_What to do:_
Transcribe the listing below word for word but skip its images.
Information supplied START
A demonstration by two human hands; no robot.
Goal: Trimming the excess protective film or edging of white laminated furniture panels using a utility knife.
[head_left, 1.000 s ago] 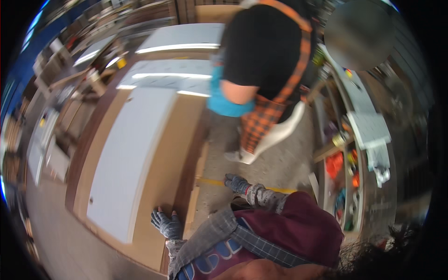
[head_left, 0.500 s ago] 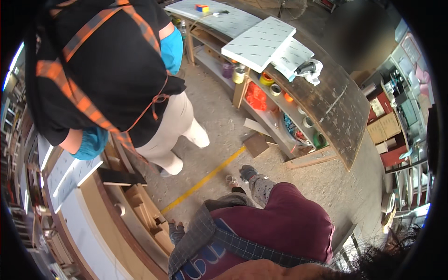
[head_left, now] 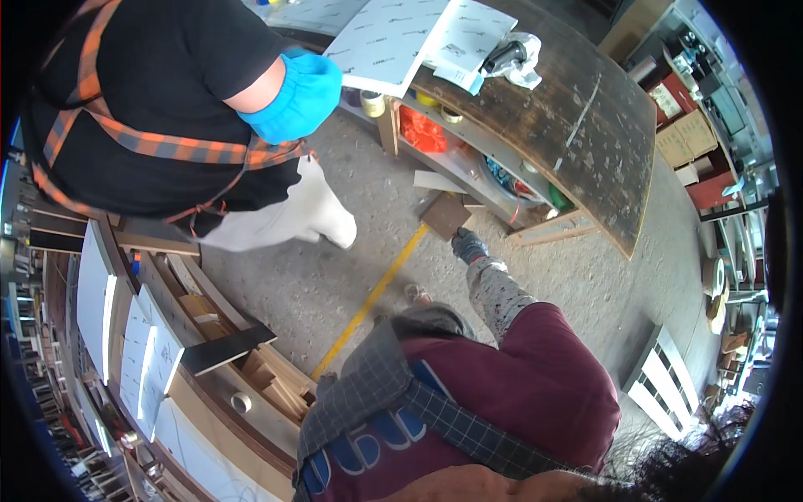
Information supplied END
_Answer section:_
A demonstration by two human hands; no robot.
Goal: Trimming the excess protective film or edging of white laminated furniture panels using a utility knife.
[head_left, 1.000 s ago] 
[head_left, 0.500 s ago] 
[head_left, now] 

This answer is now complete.